Halak was not at his best in the first period, in part to his team’s failure to wake up. Halak allowed five goals on 12 shots and left the game with an expected goals-against of 0.86. Three of the five goals he allowed were considered high-danger chances. 

Did the new line combinations spark the Islanders? 

Given what happened against the Seattle Kraken on Feb. 2, the New York Islanders responded as one would expect after head coach Barry Trotz voiced his disappointment in their efforts.

Anthony Beauvillier found himself on the fourth line, Cal Clutterbuck was slotted alongside Mathew Barzal, and Ross Johnston played on the second line. 

Out of the gate, it was guns a’ blazing. Every line was rolling, generating chances left and right as the Islanders got momentum early and carried it to a monumental lead.

Unlike against Seattle, where the Islanders only mustered 19 shots on goal, the Islanders shot the puck as often as possible. They registered 13 shots in the first period and had a shooting percentage of 38.46%.

Twelve different Islanders collected points in the first period, with all forward lines being on the ice for at least a goal.  

So was the win a combination of all three? Certainly, but as Chester Bennington (RIP) of Linkin Park said, “In the end, it doesn’t even matter”.

It doesn’t matter how two points were obtained for the New York Islanders. It doesn’t matter where the confidence stems from for the next game against the Edmonton Oilers. 

A win is a win, especially when you are behind the eight ball in the standings. 

Although one win can spark a stronger sense of belief and motivation in the locker room, it’s about what you do in that next game that allows for growth. 

The Islanders need to string wins together. Plain and simple. 

A win and then a loss does absolutely nothing for them in the standings.

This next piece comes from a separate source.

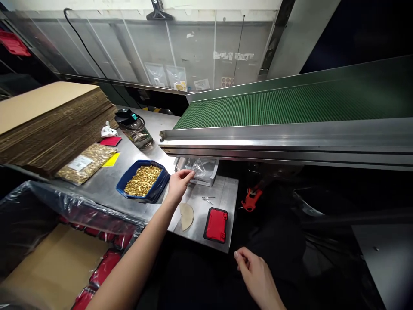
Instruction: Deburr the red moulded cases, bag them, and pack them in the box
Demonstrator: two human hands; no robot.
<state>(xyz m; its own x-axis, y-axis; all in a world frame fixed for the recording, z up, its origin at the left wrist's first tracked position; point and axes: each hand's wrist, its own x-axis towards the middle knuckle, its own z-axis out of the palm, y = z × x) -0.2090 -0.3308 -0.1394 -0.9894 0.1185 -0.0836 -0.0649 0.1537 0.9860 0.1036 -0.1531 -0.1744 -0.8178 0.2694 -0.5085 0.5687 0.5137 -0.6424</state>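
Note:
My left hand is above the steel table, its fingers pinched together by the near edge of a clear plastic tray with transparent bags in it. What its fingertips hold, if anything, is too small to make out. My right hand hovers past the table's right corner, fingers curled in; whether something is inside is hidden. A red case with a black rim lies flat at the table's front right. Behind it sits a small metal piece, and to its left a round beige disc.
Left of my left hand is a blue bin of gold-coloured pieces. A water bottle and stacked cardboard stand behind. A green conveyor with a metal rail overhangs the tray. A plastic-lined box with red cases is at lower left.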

And their competition is not the easiest over the next two games with a back-to-back against the Edmonton Oilers Friday, who just fired their head coach and will be energized, and then against the red-hot Calgary Flames, a day later who just shut out the Vegas Golden Knights 4-0.

“This game, what we did today is done, and I don’t know how the Edmonton game is gonna play out,” Islanders head coach Barry Trotz said following the win. “We’re fortunate we jumped on them real quick, Vancouver, and we were able to capitalize…You can’t expect us to score five goals every game and be up on the team like that.”

“Every game has its own map if you will, or own set of circumstances, you know, that can change, and we’ve got to be flexible enough and resilient enough to roll with the punches when they come at us.”